I try, in general, not to carry the thoughts of one blog over to the next day—each day ought to sufficeth for its own blogging—but the question of anger is still pinging back and forth in my head. In this case, not because it is so appalling to watch women beat the ground with sticks because of various injustices apparently done to them, but because I, like most people, live with a background emotional miasma of frustration that sometimes bubbles forth into real expressions of anger.
For example, I was so tired on Sunday evening, that when I finally had a minute to sit down with a dear friend, I poured forth a torrent of woes, heaped together—circumstances and occasions I was really angry about, things over which I had no power or control whatsoever. If I could have laid my hand on a stick I might have beat it on the ground. But instead, I just complained and complained. And my friend told me she would pray for me, which I know she is doing, and then went home without getting to tell me about her frustrations and woes. Which is sort of ok, because it will definitely be her turn next time. And we can text and stuff. It’s not like I’m selfish or anything.
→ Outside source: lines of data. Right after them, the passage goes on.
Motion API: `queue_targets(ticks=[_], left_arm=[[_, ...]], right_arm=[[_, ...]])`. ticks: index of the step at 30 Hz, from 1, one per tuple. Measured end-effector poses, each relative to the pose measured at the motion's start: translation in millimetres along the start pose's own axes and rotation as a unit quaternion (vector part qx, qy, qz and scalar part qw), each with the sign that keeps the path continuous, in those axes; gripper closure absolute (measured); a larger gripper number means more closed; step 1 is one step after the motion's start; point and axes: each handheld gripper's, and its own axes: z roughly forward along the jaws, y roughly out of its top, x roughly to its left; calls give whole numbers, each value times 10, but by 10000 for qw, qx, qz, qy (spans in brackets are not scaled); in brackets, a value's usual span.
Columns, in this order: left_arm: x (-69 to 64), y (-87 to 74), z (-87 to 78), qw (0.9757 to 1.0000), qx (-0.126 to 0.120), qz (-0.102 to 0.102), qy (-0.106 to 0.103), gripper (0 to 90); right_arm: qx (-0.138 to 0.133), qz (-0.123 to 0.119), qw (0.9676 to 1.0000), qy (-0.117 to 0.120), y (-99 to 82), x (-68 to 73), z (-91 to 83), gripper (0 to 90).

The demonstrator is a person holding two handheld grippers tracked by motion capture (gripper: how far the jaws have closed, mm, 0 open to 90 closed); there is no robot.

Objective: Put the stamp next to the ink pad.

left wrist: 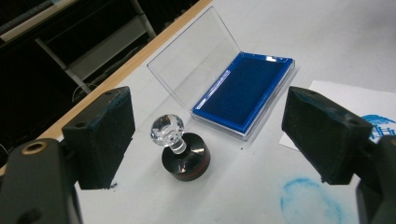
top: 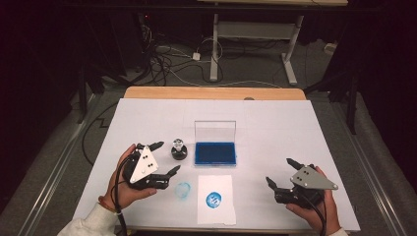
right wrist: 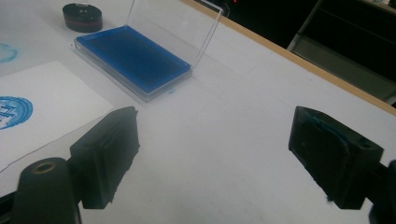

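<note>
A person sits at a white-covered table [top: 147, 118], forearms coming in from the near edge, a black two-jaw gripper in each hand.

The left gripper [top: 167, 157] is held low over the table's left half, the hand wrapped under its body and the wrist bent so the jaws point away from the person and slightly right. Its jaws stand wide apart with nothing between the pads. Just beyond them stands the stamp [top: 179, 150] — a round black base with a clear faceted knob, upright on the table. In the left gripper view the stamp [left wrist: 183, 151] sits on the surface ahead of the two open jaws, nearer the left one and touching neither.

Just right of the stamp lies the ink pad [top: 215, 153], a shallow blue tray whose clear lid stands raised at its far side. In front of it is a white sheet of paper [top: 216, 211] bearing a round blue print, and a smudged blue ring [top: 183, 190] marks the table cover beside the sheet, near the left gripper.

The right gripper [top: 279, 172] rests near the table's right front, well apart from the stamp, cradled from below with the jaws aimed left and away. Its jaws are spread wide and empty, over bare table.
</note>
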Motion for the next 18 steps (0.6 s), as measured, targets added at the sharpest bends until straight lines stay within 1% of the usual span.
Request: queue_targets(ticks=[2,6,11,13,17,18], left_arm=[[-22,-39,-9,9999,71,101,108,169],[-44,-142,-45,9999,33,58,154,169],[-66,-294,-69,9996,106,50,258,169],[-74,-344,-71,9993,169,60,314,169],[-86,-445,-63,9993,281,-48,258,169],[-94,-470,-58,9992,332,-38,234,169]], right_arm=[[-6,11,10000,-23,-6,12,-14,165],[-55,-21,10000,-57,-29,34,-43,165],[-118,-59,9999,-85,-70,62,-59,167],[-93,-49,9999,-103,-84,72,-62,167],[-44,-54,9999,-132,-125,78,-64,167],[-32,-48,9999,-136,-139,73,-59,167]])
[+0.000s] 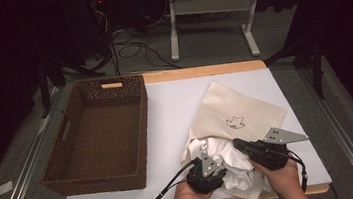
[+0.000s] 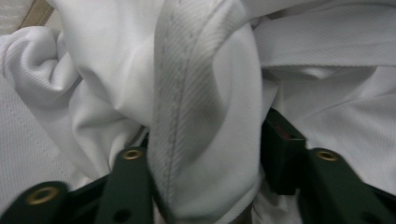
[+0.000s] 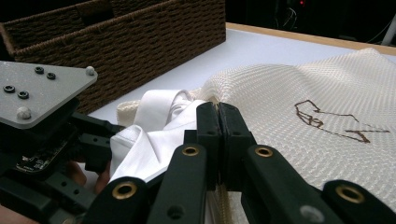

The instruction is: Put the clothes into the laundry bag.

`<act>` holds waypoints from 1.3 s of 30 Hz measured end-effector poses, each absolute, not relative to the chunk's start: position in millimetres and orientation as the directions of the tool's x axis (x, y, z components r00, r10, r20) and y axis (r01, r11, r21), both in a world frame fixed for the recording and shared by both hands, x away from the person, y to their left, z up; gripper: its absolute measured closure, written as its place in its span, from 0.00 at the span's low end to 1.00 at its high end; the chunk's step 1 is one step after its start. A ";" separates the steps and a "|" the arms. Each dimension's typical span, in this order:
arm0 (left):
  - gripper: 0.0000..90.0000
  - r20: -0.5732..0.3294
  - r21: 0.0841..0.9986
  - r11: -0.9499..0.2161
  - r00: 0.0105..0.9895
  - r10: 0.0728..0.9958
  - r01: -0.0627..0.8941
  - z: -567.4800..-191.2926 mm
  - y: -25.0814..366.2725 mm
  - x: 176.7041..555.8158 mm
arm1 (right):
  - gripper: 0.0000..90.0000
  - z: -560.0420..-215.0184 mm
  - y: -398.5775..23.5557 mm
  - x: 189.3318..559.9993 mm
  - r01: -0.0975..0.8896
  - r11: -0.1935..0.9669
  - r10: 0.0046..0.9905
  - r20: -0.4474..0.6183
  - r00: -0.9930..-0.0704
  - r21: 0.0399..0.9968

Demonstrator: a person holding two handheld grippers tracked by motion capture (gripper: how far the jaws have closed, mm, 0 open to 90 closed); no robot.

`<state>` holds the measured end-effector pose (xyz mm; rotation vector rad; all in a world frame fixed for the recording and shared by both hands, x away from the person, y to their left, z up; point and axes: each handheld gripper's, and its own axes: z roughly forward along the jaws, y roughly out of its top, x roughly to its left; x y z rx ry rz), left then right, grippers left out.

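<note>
A cream mesh bag (image 1: 238,107) with a brown line drawing lies on the right of the white table. A crumpled white garment (image 1: 232,161) spills from its near mouth. My left gripper (image 1: 215,165) is at the garment's near left, and in the left gripper view a thick fold of the white garment (image 2: 205,70) sits pinched between the jaws of the gripper (image 2: 205,163). My right gripper (image 1: 236,144) reaches in from the right. In its own view the right gripper (image 3: 218,114) is shut at the mouth of the bag (image 3: 299,84), cream fabric showing under the jaws.
A dark brown wicker basket (image 1: 143,128) stands on the left of the table, also seen as the basket (image 3: 140,42) beyond the garment (image 3: 154,140). The left gripper's grey plate (image 3: 42,91) is close to the right gripper. Cables and a white table frame (image 1: 172,29) lie behind.
</note>
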<state>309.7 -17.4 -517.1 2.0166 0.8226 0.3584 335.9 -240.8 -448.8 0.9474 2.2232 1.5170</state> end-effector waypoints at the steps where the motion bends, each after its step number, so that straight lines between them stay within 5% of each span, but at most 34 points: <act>1: 0.72 -0.057 0.838 -0.368 0.734 0.676 0.404 -516.9 -16.8 309.1 | 1.00 -448.7 -240.8 336.0 0.352 0.234 0.657 0.120 -0.744 0.906; 5: 0.80 -0.136 0.853 -0.272 0.693 0.708 0.445 -514.7 -6.9 310.0 | 1.00 -447.9 -241.0 335.5 0.350 0.229 0.656 0.122 -0.745 0.908; 14: 0.81 -0.117 0.872 -0.245 0.665 0.737 0.425 -492.4 8.8 294.4 | 1.00 -445.7 -239.1 333.0 0.343 0.225 0.643 0.126 -0.756 0.912; 39: 0.81 -0.101 0.854 -0.240 0.599 0.794 0.462 -503.0 -20.5 326.0 | 1.00 -438.1 -239.2 329.4 0.322 0.202 0.617 0.135 -0.775 0.925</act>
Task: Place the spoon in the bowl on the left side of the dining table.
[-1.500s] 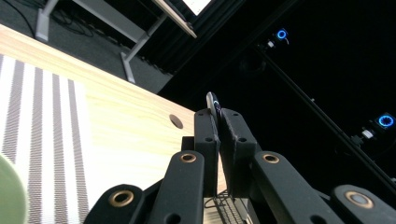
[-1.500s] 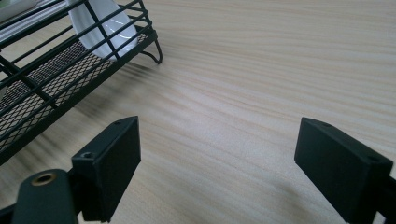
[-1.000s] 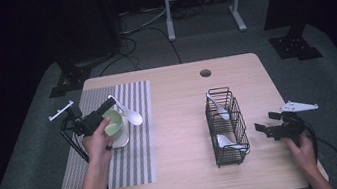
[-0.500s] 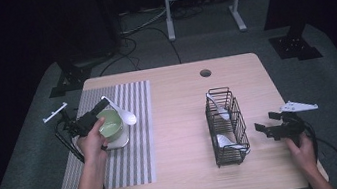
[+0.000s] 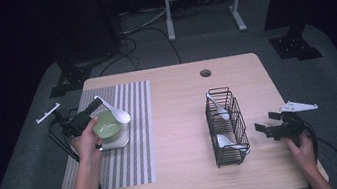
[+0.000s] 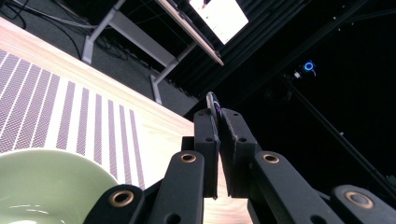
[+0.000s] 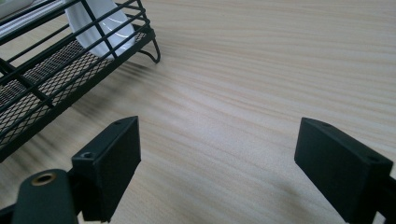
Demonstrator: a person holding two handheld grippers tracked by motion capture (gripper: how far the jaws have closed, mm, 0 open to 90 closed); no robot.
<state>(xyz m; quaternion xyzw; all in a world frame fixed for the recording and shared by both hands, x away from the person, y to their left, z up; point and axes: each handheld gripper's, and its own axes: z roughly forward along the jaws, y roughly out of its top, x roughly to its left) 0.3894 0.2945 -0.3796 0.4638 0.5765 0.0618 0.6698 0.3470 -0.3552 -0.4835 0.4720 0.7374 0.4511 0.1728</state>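
Left tool (image 5: 92, 109) clamped on white spoon (image 5: 114, 111) handle; spoon's long axis slants down to its scoop past the far rim of green bowl (image 5: 106, 126) on striped mat (image 5: 136, 129). Right tool (image 5: 269, 130) wide open, empty, just beside wire rack (image 5: 225, 125) holding two more spoons; left is nearer the bowl.

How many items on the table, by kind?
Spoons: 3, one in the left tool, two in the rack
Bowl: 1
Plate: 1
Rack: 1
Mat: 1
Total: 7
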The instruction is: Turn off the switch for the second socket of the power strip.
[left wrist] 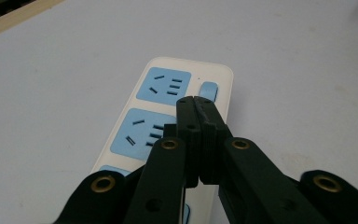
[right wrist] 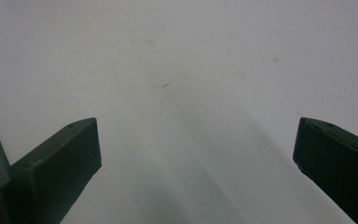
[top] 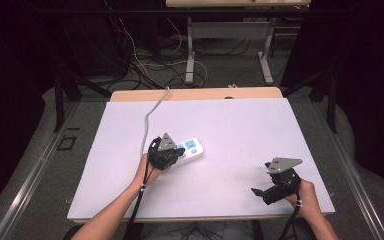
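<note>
1. Right gripper (top: 260,191): near table edge, right side, jaws spread wide over bare white tabletop (top: 260,135), nothing between them.
2. Left gripper (left wrist: 196,100): jaws pressed together, nothing held; tips over the power strip (left wrist: 177,116), just short of its blue switch (left wrist: 208,89); contact cannot be told.
3. Power strip lies flat mid-table, left of centre; grey cord (top: 147,120) trails off the far edge.

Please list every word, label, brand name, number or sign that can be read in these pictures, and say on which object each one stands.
None: no picture carries readable text.
Power strip: no words, brand or numbers on the part in view; only slot openings in its blue socket faces and a plain blue button.
Left gripper, right gripper: no markings to read.
White table top: bare of print.
</note>
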Tool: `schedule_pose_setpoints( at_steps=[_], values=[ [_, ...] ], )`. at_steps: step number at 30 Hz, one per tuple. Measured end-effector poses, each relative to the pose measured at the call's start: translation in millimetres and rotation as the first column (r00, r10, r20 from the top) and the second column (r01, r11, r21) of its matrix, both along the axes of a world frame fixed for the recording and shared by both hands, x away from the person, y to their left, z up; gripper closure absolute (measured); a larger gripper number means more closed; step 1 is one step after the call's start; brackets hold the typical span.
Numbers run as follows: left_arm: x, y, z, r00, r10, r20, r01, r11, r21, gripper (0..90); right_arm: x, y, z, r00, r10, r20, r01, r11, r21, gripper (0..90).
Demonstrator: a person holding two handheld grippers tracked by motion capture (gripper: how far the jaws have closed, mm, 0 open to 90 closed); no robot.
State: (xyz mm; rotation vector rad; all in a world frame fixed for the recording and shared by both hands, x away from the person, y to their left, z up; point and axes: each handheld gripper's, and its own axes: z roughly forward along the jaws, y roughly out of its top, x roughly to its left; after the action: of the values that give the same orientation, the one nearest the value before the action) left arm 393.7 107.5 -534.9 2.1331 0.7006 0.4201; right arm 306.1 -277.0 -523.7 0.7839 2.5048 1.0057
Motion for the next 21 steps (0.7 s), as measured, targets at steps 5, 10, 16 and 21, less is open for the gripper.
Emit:
schedule_pose_setpoints(
  at_steps=[5, 10, 16, 21],
  values=[
    [1.6, -3.4, -3.1, 1.0000, -0.003, -0.008, 0.003, 0.9997, 0.022, 89.8, 0.6, -0.1, -0.1, 1.0000, 0.002, -0.001, -0.002, 1.0000, -0.005, 0.4],
    [2.2, -3.8, -5.0, 0.9999, 0.000, -0.016, 0.001, 0.9995, 0.031, 89.8, 0.2, 0.2, -0.5, 1.0000, 0.000, 0.007, 0.000, 1.0000, -0.001, 0.4],
    [2.6, -4.0, -7.5, 0.9999, -0.006, -0.011, 0.006, 0.9990, 0.044, 89.9, 0.2, 0.6, -0.6, 1.0000, 0.007, 0.000, -0.007, 1.0000, -0.004, 0.4],
    [2.1, -3.9, -9.1, 1.0000, -0.008, 0.004, 0.007, 0.9993, 0.038, 90.0, -0.1, 0.7, -0.4, 1.0000, 0.006, 0.005, -0.006, 1.0000, -0.006, 0.4]
  ],
)
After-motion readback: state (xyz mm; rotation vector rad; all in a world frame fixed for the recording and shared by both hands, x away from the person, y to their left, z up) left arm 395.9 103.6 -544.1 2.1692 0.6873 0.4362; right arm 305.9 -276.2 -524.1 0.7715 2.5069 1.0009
There are two ingredients that make anger such a force, such a torrent in the world. The first is the sheer helplessness of the human predicament. If you’ve been going along in Morning Prayer, you had to swiftly follow up the long journey through Job with a shorter, but equally depressing, sojourn in Ecclesiastes. The two books aren’t written by the same person, but sometimes it feels like they might as well be. Incidentally, for people like Joel Osteen who think that the Bible is about being happy and getting more stuff, I feel like he has obviously not read it and that’s a shame. For consider, if anyone had everything wrenched out of his grasp, it was Job. And if anyone understood the misery of grasping for that little bit of something—the chance of rest, to “get ahead,” to “come out even,” to connect to another person, to grasp something precious and not have it disappear into a vapor—it was Qoheleth.